Bei Vorstellungsgesprächen muss man heutzutage auf alles gefasst sein. Vor allem, wenn man den Fehler begangen hat, ein gewisses Alter zu überschreiten.
Sollte man doch meinen, sie dienten dem gegenseitigen Kennenlernen, so könnte man den Eindruck gewinnen, dass sie nur dazu da sind, guten Willen gezeigt zu haben und die nachfolgende Absage besser formulieren zu können.

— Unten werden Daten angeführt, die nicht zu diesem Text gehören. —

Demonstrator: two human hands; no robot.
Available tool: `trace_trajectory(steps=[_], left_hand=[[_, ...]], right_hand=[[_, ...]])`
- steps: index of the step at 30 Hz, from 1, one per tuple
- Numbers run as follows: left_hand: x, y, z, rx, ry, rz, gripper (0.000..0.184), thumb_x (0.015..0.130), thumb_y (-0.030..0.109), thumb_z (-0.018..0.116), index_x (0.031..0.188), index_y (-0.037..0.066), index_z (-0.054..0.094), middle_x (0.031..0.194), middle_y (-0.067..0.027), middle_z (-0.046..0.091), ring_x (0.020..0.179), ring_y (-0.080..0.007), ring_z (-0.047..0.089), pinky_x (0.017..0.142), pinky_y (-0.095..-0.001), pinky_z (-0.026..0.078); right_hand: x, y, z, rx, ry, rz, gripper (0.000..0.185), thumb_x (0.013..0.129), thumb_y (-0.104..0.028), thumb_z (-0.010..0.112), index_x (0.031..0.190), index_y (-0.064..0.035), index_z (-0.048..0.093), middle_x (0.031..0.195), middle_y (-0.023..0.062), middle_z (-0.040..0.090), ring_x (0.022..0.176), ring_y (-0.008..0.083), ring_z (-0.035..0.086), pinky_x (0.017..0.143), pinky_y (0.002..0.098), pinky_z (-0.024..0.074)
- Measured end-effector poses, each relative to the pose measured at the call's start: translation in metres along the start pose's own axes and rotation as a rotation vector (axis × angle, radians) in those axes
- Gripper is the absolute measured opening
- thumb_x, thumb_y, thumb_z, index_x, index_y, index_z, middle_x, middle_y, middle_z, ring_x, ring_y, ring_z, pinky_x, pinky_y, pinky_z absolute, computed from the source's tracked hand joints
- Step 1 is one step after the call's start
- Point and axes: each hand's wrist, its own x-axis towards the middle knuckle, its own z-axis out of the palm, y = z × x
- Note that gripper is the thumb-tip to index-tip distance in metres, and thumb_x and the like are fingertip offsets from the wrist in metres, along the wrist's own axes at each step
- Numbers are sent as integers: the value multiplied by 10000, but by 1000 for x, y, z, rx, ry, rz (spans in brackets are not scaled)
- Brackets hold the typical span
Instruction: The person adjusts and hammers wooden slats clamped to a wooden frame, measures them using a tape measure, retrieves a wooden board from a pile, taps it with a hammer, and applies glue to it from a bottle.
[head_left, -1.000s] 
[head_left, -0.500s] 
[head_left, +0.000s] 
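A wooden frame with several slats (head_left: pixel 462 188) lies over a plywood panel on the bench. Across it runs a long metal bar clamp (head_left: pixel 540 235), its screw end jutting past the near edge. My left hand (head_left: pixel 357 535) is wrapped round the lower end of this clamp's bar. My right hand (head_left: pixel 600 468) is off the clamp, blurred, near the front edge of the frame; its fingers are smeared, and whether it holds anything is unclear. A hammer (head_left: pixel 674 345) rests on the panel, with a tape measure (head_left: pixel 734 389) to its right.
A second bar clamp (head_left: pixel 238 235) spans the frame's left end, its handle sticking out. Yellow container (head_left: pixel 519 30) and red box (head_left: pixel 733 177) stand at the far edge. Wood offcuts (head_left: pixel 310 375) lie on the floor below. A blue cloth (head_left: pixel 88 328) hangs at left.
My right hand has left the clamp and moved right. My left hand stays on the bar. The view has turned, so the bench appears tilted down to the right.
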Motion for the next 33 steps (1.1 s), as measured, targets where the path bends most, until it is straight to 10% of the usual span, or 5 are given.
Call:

Wenn man auf Jobsuche ist und viele Bewerbungsgespräche führt, kennt man mit der Zeit die immer wieder gestellten Fragen:
„Erzählen Sie doch mal ein bisschen über sich?“, „Warum haben sie diesen Beruf gewählt?“, „Warum haben Sie sich ausgerechnet bei uns beworben?“, und so weiter.
Dies lässt sich noch locker und überzeugend beantworten, schließlich weiß man, warum man sich für eine bestimmte Ausbildung entschieden hat. Und selbst wenn die Entscheidung damals während der Schulzeit nach dem Motto getroffen wurde „Hört sich ganz interessant an, ich probier 's mal“, dann ist man doch mittlerweile in der Lage, einen Personalchef davon zu überzeugen, dass es DER Traumberuf gewesen ist.
Nach den anfangs recht sachlichen Fragen geht 's aber jetzt zur Sache. Der Personalchef hat sich selbstverständlich gut vorbereitet und hat einige nette Fragen parat.
„Wie ich sehe, sind Sie verheiratet. Wie sind Ihre familiären Verpflichtungen, Kinder und so? Könnten Sie trotzdem wenn nötig Überstunden machen oder auch einmal am Wochenende arbeiten?“
Wie bitte? Kommt jetzt vielleicht sogar noch eine versteckte Frage nach der Familienplanung? Aber nein, die verkneift man sich, vermutlich traut man einer Vierzigjährigen in dieser Hinsicht sowieso nichts mehr zu. Und überhaupt - in meinem Lebenslauf steht nichts von Kindern, ich habe nämlich keine. Was soll also diese Frage? Man sollte eigentlich annehmen, ab einem gewissen Alter zumindest den Vorteil zu haben, dass die Firmen nicht mehr in Panik geraten wegen einer möglicherweise kurzfristig eintretenden Schwangerschaft. Aber vermutlich steht der Schublade „Karrierefrau ohne familiäre Verpflichtungen“ dann doch der Status des Verheiratetseins entgegen. Wahrscheinlich schwirrt im Kopf des – männlichen – Personalchefs der Gedanke herum „Frau muss schwer verdienenden Ehemann häuslich versorgen“.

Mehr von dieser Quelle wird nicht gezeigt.